WHAT YOU SHOULD DO: Which of the lines below mention the word "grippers"? Pull each one out.
(Beginning of INFORMATION SUPPLIED)
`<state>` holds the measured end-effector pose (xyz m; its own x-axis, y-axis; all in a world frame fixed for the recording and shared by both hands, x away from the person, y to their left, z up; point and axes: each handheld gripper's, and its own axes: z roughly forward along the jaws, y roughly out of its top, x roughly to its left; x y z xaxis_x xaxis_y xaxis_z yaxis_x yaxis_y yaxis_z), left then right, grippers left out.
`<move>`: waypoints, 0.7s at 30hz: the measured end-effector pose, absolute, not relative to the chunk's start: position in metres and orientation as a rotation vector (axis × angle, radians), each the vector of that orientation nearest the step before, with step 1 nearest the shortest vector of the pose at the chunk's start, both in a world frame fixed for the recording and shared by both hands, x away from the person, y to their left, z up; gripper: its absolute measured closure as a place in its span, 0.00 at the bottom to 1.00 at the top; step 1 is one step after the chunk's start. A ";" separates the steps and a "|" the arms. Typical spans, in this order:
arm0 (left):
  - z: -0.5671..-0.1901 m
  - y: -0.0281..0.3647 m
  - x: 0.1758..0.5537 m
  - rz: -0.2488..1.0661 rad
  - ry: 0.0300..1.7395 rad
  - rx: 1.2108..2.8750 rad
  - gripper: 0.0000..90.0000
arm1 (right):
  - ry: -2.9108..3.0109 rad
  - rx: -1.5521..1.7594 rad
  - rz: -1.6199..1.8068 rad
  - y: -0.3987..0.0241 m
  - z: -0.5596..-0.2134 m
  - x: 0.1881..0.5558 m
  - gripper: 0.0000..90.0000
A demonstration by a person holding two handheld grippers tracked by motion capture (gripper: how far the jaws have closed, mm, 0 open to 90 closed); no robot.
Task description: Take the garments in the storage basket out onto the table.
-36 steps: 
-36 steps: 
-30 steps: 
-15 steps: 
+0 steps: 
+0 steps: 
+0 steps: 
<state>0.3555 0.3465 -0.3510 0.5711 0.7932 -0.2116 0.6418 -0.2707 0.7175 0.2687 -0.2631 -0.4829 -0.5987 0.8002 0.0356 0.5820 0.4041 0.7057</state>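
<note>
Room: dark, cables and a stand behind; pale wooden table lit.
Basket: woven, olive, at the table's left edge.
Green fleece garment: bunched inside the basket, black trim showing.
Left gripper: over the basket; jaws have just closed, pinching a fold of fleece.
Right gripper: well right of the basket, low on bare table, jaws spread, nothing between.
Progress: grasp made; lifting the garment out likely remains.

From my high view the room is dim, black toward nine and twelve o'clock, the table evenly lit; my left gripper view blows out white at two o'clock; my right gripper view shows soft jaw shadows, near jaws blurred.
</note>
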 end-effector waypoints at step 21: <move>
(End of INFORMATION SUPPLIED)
FINAL ANSWER:
`<state>` holds the measured end-effector pose (xyz m; its own x-axis, y-axis; all in a world frame fixed for the recording and shared by both hands, x away from the person, y to their left, z up; point and axes: each handheld gripper's, and its own axes: z roughly forward along the jaws, y roughly out of its top, x roughly to its left; x y z xaxis_x xaxis_y xaxis_z yaxis_x yaxis_y yaxis_z), left then right, grippers left out.
A demonstration by a person holding two handheld grippers tracked by motion capture (gripper: how far the jaws have closed, mm, 0 open to 90 closed); no robot.

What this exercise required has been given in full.